Court Opinion

ID: 2085960
Source: CourtListenerOpinion
Date Created: 2013-10-30 08:16:59.234567+00
Date Added: 2024-06-11T10:27:41.132089
License: Public Domain

270 A.2d 162 (1970)
Pearl H. and Jean MARSHALL
v.
MILTON WATER CORPORATION.
No. 52-69.
Supreme Court of Vermont, Chittenden.
October 15, 1970.
Coffrin & Pierson, and Richard W. Affolter, Burlington, for plaintiff.
Wick, Dinse & Allen, Burlington, for defendant.
Before SHANGRAW, BARNEY and SMITH, JJ., and LARROW and MARTIN, Superior Judges.
BARNEY, Justice.
The plaintiffs' barn was destroyed by fire the day after Christmas, 1964. The volunteer fire department of the town of Milton was unable to get water from the closest hydrant after their tanker ran dry, and switched to pumping from the nearby river.

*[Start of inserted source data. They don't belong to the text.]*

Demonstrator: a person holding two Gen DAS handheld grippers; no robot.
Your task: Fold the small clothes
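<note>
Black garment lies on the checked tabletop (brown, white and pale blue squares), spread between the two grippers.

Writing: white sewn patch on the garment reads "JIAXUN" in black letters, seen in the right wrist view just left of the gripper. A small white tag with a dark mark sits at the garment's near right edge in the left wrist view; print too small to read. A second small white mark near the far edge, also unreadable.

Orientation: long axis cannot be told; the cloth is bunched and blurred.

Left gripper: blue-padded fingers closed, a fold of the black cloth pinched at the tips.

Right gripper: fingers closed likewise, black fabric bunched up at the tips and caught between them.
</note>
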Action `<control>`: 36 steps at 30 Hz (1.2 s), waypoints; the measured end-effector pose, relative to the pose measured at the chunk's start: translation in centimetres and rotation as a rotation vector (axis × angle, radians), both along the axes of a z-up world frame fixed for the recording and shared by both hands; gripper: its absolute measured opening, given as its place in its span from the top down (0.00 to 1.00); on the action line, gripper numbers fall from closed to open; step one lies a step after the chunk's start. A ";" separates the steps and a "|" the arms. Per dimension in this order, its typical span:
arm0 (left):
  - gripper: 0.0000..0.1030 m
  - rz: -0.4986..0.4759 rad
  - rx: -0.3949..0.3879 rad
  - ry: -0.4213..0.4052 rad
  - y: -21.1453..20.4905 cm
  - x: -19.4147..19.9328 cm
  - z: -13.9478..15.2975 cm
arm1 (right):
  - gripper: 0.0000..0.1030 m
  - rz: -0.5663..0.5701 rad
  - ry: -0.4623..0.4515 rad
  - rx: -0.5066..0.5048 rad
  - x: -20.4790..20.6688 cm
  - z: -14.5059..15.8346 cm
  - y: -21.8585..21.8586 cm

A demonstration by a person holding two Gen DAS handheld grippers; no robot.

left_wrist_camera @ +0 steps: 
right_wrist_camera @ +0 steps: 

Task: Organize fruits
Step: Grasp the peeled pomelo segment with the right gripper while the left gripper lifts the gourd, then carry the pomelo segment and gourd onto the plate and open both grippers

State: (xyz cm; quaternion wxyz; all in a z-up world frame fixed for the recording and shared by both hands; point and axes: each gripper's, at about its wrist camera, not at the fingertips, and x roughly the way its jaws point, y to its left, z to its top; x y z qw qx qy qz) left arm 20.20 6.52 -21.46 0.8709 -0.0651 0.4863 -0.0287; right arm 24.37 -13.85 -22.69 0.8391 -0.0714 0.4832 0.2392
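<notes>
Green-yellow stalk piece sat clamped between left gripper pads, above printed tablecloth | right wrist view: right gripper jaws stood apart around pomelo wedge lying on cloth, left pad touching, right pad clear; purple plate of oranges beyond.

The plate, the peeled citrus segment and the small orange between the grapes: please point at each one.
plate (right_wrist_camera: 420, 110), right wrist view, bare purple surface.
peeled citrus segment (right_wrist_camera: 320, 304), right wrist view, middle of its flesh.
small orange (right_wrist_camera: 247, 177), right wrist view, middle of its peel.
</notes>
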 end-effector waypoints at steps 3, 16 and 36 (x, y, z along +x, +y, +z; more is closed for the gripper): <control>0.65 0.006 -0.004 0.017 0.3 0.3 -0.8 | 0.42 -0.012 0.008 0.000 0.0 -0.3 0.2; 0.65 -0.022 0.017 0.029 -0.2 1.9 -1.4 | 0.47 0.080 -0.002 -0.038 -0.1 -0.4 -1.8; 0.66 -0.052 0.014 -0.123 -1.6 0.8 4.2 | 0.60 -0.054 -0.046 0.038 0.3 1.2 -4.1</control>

This suit was brought to seek to transfer the burden of the plaintiffs' fire loss, on a claim of negligence, to the Milton Water Corporation, a private company. This defendant provided water from its supply for domestic use and made it available through hydrants it installed and maintained, for fire-fighting purposes, on the basis of a long standing unwritten arrangement with the town. At the close of all of the evidence the trial court directed a verdict for the defendant company and the plaintiffs are here on appeal.
The cause of the fire is unknown. The barn was within half a mile of the nearest Milton firehouse and sufficiently inside the village area to have one hydrant about 500 *163 feet from the barn, and another some 1000 feet away. The fire department responded promptly on call with a pumper and a tanker of over 1000 gallons capacity. Water from the tanker was directed against flames on the outside of the front wall of the barn. When those flames were knocked down, the fire inside of the barn loft, where baled hay was stacked, was attacked by at least two firemen with hoses. What fire the men could see was put out, but there was still a lot of smoke. The two men inside the loft were directed to stay near the loft door and the ladder because of the smoke, and because the department had no breathing apparatus to use if rescue was required. The men then began removing the bales of hay. The fire chief described the situation at this point this way, "There was a lot more fire in the barn, but because of the smoke we couldn't get in."
A portable pump was discharging the water from the tanker at a rate of about 100 gallons a minute. This meant that the tanker represented roughly eleven minutes of pumping time before it was exhausted. The actual time involved might vary some with intermittent use of the hoses. Connecting the pumper, whose capacity approximated 500 gallons per minute, to the hydrant was a four-minute operation. When the tanker was half empty, that is, had about five and a half minutes of pumping time left, the hydrant connection was attempted. The report came back, "No water," so the chief ordered lines laid to the river some 75 feet from the barn and a drafting operation started. This made a more or less unlimited supply of water available and the pumper apparatus was then brought into operation. This required moving hose lines some 800 feet, and the whole process took enough time so that there was a ten or fifteen minute delay in getting water back on the fire.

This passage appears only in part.